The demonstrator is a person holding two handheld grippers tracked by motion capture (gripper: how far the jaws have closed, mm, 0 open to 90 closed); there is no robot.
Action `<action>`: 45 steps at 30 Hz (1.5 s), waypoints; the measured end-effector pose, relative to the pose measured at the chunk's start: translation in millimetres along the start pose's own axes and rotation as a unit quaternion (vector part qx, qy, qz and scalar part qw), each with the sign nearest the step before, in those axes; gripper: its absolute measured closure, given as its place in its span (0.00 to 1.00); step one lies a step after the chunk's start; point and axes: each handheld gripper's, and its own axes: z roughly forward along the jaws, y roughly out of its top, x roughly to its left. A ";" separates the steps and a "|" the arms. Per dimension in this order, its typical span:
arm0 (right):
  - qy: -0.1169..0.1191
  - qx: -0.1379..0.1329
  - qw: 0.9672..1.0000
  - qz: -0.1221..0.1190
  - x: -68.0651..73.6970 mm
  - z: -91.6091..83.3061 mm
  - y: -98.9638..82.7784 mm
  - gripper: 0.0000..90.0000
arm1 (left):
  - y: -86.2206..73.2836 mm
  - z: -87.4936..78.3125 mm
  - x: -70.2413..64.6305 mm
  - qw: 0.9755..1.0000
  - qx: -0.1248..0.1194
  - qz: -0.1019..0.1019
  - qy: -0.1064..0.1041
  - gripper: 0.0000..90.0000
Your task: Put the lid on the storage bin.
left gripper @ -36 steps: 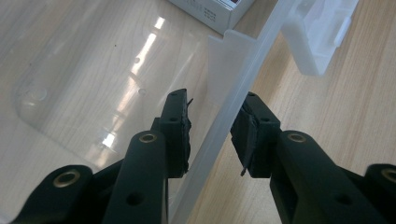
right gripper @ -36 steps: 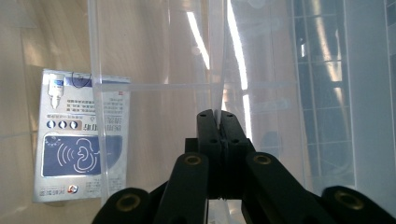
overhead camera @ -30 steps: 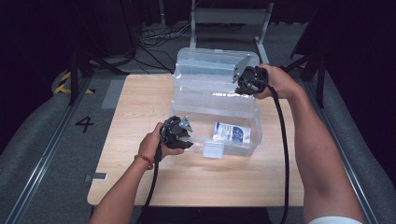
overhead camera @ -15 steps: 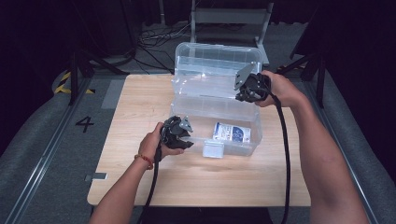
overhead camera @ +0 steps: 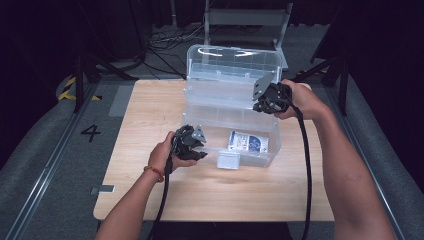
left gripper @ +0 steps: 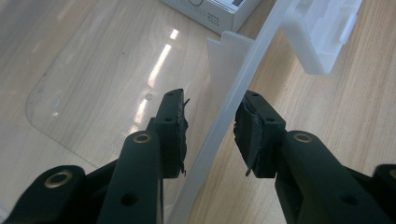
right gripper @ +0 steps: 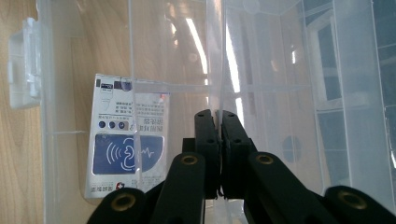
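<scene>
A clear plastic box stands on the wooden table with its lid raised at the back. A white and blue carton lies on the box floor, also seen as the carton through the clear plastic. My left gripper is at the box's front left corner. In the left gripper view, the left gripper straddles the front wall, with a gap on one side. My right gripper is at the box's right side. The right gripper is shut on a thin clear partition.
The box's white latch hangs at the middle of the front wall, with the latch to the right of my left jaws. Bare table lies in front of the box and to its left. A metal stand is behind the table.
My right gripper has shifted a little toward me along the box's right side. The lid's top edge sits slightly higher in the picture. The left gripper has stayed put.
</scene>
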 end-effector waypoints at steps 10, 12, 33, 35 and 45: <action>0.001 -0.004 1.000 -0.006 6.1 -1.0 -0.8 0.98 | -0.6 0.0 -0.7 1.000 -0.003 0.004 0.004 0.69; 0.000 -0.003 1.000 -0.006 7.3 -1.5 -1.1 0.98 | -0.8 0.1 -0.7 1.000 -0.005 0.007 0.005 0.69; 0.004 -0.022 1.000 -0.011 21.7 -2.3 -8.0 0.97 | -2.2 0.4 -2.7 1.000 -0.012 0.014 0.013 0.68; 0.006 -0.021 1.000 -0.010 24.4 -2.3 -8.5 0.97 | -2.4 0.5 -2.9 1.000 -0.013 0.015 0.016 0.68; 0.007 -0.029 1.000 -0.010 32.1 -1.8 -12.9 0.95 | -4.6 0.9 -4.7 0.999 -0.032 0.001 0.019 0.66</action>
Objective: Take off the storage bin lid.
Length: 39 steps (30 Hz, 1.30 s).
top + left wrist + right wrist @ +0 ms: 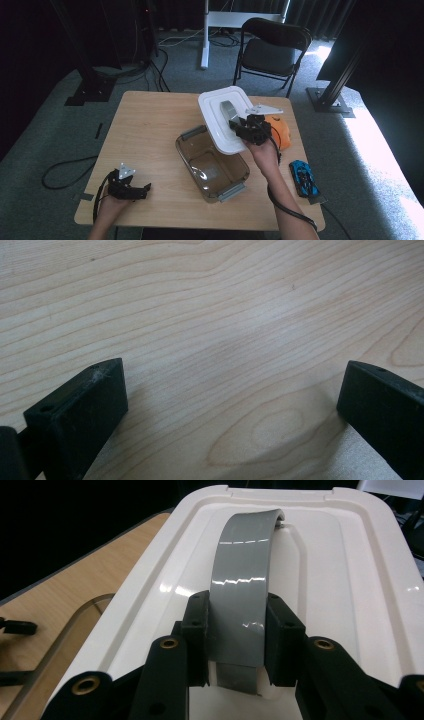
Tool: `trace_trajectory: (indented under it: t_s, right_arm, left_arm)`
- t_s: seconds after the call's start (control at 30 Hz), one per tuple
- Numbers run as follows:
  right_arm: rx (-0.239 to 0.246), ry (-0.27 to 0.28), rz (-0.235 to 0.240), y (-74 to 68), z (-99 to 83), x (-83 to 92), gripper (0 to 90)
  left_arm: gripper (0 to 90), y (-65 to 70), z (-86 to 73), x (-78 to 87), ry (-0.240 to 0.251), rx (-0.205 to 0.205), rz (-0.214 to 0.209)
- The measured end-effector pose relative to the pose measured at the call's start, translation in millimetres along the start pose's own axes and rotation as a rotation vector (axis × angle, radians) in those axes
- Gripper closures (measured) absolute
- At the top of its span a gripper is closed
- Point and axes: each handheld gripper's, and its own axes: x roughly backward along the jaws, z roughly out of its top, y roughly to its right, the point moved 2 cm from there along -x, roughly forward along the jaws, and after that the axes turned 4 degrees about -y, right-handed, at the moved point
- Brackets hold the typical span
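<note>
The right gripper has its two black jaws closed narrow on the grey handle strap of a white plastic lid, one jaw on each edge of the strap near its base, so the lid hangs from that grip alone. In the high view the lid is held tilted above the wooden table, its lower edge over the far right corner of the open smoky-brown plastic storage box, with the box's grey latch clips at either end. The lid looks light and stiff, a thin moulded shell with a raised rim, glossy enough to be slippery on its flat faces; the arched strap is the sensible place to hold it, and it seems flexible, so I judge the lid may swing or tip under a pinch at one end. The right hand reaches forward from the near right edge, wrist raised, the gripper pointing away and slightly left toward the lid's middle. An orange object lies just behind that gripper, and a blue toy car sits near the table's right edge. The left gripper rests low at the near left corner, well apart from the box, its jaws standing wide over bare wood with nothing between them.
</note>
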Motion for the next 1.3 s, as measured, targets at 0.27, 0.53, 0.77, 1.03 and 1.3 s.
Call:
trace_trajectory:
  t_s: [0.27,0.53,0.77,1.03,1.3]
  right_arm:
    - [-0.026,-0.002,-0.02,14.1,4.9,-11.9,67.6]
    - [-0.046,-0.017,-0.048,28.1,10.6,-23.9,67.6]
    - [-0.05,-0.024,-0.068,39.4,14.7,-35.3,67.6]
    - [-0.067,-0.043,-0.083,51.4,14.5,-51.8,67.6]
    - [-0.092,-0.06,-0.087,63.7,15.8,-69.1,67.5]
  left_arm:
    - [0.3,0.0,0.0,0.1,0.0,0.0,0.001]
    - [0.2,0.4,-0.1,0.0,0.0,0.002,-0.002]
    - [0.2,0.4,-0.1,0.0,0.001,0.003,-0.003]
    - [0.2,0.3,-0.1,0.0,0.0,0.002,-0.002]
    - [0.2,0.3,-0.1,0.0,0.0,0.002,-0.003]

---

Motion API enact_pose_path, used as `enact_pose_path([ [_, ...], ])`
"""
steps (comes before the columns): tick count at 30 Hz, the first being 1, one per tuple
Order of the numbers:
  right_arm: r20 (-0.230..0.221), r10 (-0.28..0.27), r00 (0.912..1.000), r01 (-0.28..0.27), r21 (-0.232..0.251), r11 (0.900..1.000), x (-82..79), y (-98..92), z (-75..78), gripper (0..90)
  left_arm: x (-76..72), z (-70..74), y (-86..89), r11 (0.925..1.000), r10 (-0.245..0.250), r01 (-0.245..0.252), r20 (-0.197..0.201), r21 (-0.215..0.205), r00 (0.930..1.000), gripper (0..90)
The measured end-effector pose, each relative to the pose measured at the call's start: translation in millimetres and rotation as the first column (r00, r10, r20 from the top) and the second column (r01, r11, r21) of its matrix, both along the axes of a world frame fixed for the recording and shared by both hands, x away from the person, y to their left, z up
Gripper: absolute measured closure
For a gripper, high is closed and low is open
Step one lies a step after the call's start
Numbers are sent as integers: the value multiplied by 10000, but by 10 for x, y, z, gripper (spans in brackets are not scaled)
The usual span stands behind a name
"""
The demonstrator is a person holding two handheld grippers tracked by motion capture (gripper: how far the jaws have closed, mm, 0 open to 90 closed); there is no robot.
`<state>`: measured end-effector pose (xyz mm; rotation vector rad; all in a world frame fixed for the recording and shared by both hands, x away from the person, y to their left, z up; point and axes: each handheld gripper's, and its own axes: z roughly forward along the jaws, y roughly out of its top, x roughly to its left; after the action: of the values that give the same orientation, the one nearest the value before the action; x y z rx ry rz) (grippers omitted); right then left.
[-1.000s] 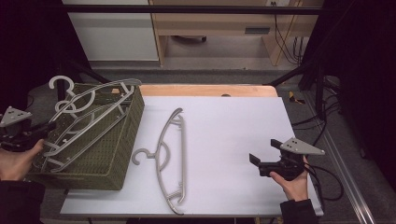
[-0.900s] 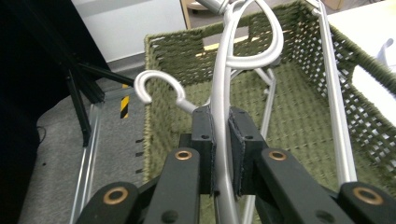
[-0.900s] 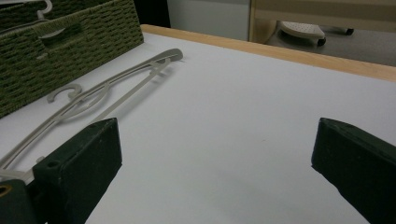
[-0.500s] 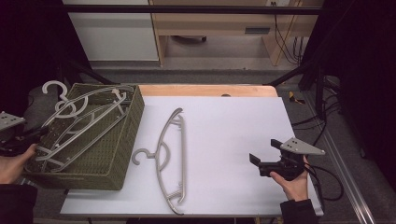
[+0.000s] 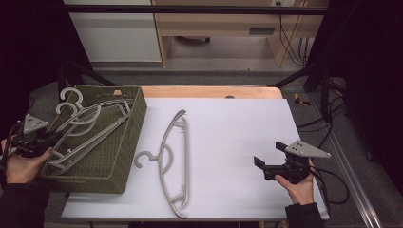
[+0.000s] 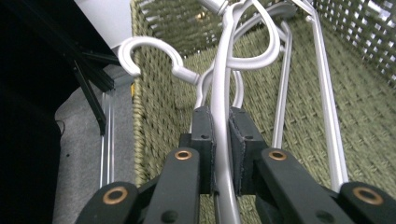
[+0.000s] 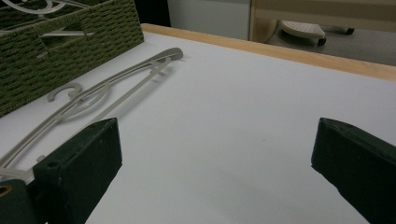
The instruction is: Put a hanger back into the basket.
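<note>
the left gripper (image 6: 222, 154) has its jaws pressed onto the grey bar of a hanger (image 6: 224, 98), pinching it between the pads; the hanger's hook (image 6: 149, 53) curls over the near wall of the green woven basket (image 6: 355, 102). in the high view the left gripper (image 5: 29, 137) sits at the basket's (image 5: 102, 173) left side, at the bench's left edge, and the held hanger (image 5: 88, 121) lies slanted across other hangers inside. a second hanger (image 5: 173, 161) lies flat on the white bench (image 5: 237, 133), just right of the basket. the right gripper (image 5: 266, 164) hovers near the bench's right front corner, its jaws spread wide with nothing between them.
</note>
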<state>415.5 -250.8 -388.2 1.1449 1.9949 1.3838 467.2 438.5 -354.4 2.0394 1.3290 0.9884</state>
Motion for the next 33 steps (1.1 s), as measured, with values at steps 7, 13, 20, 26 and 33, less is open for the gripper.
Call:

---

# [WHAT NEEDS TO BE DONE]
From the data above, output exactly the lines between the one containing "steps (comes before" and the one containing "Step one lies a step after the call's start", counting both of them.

# [ANSWER FOR THE TASK]
steps (comes before the columns): tick count at 30 Hz, the first being 1, one per tuple
Order of the numbers:
  right_arm: r20 (-0.230..0.221), r10 (-0.28..0.27), r00 (0.912..1.000), r01 (-0.28..0.27), r21 (-0.232..0.251), r11 (0.900..1.000), x (-82..79), y (-98..92), z (-75..78), gripper (0..90)
  left_arm: x (-76..72), z (-70..74), y (-86..89), r11 (0.925..1.000), r10 (-0.245..0.250), r01 (-0.245..0.252), r20 (-0.197..0.201), r21 (-0.215..0.205), r00 (0.930..1.000), gripper (0..90)
The measured end-effector pose, each relative to the pose measured at the call's start: translation in millimetres and rotation as the first column (r00, r10, r20 from the top) and the second column (r01, r11, r21) of its matrix, both along the axes of a world frame fixed for the recording and shared by both hands, x away from the person, y to their left, z up
Gripper: absolute measured closure
For a gripper, high is closed and low is open
Step one lies a step after the call's start

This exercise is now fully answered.